■ INSTRUCTIONS TO FOLLOW
Return each line of the listing that contains the string "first".

■ DATA EXCERPT
★ ★ ★ ★ ★

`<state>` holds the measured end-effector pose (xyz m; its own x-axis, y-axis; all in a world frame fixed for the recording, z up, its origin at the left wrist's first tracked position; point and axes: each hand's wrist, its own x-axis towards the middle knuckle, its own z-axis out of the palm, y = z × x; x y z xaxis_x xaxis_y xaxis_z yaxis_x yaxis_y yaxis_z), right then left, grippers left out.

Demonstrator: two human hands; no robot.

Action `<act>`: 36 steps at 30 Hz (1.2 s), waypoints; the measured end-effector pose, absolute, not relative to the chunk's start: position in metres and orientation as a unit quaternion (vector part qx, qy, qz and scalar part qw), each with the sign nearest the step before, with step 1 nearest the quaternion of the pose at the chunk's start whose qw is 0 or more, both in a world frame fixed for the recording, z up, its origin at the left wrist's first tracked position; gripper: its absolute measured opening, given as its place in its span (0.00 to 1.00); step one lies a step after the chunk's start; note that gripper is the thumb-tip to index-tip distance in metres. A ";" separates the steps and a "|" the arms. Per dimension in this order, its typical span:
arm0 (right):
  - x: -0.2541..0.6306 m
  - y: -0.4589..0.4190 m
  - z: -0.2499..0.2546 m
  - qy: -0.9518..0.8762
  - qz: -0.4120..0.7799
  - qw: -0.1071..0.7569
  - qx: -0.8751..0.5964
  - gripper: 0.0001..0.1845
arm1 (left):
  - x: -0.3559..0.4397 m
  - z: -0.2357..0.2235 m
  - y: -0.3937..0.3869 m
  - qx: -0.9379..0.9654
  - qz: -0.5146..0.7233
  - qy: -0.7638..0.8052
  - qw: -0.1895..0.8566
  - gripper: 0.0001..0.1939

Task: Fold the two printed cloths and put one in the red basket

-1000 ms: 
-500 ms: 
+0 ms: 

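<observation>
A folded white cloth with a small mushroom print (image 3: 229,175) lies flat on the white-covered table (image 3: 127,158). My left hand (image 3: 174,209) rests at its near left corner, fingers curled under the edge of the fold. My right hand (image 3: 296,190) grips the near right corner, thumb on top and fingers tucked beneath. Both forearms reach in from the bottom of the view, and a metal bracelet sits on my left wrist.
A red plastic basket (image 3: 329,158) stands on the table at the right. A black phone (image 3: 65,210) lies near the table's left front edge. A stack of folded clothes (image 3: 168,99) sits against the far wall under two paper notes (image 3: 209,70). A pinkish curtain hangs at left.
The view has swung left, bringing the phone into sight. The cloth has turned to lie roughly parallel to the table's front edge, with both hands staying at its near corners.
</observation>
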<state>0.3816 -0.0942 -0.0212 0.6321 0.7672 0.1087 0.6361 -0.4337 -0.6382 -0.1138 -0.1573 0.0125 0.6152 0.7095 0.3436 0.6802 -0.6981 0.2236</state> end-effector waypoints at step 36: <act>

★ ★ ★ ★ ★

■ RESPONSE AREA
`<state>` holds the measured end-effector pose (xyz m; its own x-axis, y-axis; all in a world frame fixed for the recording, z up, its origin at the left wrist's first tracked position; point and axes: each hand's wrist, its own x-axis towards the middle knuckle, its own z-axis out of the palm, y = z × x; x y z xaxis_x xaxis_y xaxis_z yaxis_x yaxis_y yaxis_z), right then left, grippers left out.
Action `<act>`: 36 steps at 30 Hz (1.2 s), waypoints; the measured end-effector pose, absolute, not relative to the chunk's start: position in metres and orientation as a unit quaternion (vector part qx, qy, qz and scalar part qw), each with the sign nearest the step before, with step 1 nearest the quaternion of the pose at the chunk's start whose qw is 0 or more, both in a world frame fixed for the recording, z up, its origin at the left wrist's first tracked position; gripper: its absolute measured opening, given as its place in its span (0.00 to 1.00); step one lies a step after the chunk's start; note that gripper is the thumb-tip to index-tip distance in metres. A ";" separates the steps and a "|" the arms. Per dimension in this order, its typical span:

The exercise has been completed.